La evidente manifestación de Cristo, Parte 2

Devocionales

Cristo y yo somos uno


Ciertamente les aseguro que el que cree en mí las obras que yo hago también él las hará, y aun las hará mayores, porque yo vuelvo al Padre. Cualquier cosa que ustedes pidan en mi nombre, yo la haré; así será glorificado el Padre en el Hijo. Lo que pidan en mi nombre yo lo haré.


El mundo sigue teniendo un problema, pero es nuestra responsabilidad, ¿cuándo nos ven, a quién están viendo? La verdad, a veces pueden ver a Cristo, pero en otras ocasiones no. A veces ven a un religioso, un sinvergüenza. Hoy el reto que tenemos, es decir: conforme no a lo que decimos, sino a lo que vivimos, Cristo y yo somos uno, Él con el Padre son uno y yo con el Padre somos uno.


Cuando dice que cosas mayores haremos, es porque no será por nosotros, sino por el Cristo que quedó unido a ti.
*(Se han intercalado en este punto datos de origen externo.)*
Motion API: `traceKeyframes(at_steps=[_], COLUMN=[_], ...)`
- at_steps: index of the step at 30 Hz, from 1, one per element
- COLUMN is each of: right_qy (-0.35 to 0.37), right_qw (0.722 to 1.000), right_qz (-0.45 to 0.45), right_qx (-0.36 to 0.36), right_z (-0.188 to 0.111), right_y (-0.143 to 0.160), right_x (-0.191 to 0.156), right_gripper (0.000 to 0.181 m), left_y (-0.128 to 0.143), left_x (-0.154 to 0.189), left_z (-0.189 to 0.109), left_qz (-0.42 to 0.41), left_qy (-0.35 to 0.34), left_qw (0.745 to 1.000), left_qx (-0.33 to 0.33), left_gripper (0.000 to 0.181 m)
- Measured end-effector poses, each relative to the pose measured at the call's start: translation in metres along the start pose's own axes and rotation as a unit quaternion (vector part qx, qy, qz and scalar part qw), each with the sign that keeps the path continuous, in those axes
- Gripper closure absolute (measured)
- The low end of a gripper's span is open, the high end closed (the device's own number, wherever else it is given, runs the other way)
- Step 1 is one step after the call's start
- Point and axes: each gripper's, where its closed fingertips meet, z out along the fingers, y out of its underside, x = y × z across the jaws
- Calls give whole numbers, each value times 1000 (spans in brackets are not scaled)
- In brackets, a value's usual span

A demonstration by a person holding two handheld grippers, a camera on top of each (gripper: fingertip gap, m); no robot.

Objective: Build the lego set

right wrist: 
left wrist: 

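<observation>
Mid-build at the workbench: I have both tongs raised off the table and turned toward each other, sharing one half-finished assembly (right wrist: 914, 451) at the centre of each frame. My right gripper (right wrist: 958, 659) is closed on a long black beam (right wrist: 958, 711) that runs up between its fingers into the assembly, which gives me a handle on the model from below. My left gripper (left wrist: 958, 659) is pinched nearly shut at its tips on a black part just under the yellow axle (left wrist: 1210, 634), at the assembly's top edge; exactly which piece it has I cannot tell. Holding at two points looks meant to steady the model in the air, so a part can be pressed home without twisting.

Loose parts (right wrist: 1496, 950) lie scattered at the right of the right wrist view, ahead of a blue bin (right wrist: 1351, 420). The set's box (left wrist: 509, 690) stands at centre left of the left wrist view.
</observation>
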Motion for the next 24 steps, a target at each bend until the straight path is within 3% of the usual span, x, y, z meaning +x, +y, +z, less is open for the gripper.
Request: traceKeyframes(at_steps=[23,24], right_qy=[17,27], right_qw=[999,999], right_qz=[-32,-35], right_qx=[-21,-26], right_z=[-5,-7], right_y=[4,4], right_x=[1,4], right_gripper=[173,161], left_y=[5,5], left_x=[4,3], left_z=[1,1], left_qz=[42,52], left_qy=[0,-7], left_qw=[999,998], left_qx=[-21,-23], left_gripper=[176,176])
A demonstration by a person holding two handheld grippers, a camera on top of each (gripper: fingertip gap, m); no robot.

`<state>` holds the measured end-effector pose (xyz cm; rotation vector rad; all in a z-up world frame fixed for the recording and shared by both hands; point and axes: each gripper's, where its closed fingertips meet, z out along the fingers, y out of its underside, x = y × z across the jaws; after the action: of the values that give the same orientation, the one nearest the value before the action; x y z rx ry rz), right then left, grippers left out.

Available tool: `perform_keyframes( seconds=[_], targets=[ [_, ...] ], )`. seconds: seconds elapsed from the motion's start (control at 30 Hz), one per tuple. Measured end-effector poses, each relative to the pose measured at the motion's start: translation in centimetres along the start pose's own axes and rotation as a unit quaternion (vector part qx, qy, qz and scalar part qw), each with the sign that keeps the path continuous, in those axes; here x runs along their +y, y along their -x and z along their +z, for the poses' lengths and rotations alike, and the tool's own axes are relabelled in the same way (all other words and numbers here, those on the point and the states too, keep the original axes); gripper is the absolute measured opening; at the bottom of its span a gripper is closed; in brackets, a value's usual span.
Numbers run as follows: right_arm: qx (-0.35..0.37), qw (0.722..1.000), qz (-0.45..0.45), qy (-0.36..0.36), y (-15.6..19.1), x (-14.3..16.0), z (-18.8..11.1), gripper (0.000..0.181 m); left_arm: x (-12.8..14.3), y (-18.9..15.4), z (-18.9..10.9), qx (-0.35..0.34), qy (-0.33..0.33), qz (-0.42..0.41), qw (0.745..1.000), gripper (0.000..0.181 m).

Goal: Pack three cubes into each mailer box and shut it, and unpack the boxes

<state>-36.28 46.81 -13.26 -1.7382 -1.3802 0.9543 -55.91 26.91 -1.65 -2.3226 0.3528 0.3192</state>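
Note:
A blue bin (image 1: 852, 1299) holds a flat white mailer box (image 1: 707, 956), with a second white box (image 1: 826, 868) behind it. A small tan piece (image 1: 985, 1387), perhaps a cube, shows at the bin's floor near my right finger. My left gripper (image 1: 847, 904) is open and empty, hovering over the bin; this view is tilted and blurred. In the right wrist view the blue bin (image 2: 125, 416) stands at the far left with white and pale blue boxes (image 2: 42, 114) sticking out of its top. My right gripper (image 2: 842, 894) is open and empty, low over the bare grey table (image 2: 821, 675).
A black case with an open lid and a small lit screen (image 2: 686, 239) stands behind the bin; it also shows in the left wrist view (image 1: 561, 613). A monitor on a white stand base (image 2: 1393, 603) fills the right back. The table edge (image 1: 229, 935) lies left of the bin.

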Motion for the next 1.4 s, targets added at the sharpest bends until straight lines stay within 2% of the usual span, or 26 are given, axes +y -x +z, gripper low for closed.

La nueva creación es el receptor, para que Cristo sea uno con nosotros, mientras no lo creamos, nuestra mente seguirá siendo mundana, aunque tengamos mucha Biblia.


Todo lo que el Padre no sembró será desarraigado. ¿Qué va a desarraigar Dios en usted?


Porque el que quiera salvar su vida, la perderá; pero el que pierde su vida por mi causa, la salvará. ¿De qué le sirve a uno ganar el mundo entero si se pierde o se destruye a sí mismo? Si alguien se avergüenza de mí y de mis palabras, el Hijo del hombre se avergonzará de él cuando venga en su gloria y en la gloria del Padre y de los santos ángeles.


El que quiere seguir pensando en lo que aprendió, que no es conforme a Cristo, va a terminar perdiendo. El que se atreva a cambiar su mentalidad, terminará ganando. El que no quiera dejar sus conceptos, termina perdiendo, aunque sea nueva criatura. No perderá su salvación, sino una vida plena y de abundancia. ¿Por qué insiste en que su pensamiento no sea transformado? 


¿A qué se debe alinear el pensamiento? ¿Solo a la Biblia? También a la mente de Cristo. ¿Cuál es la limpieza que debe hacer la Palabra en nuestro pensamiento? ¿Qué pasa si quiero lavarle la cabeza con principios del nuevo pacto? ¿Con qué tentó Satanás a Jesús? Con la Palabra. Por eso una palabra mal enseñada, puede ser peor que un veneno. Los mundanos tienen la razón cuando dicen: te están lavando la cabeza para mal, porque cuando la Palabra se usa para manipular, es algo terrible.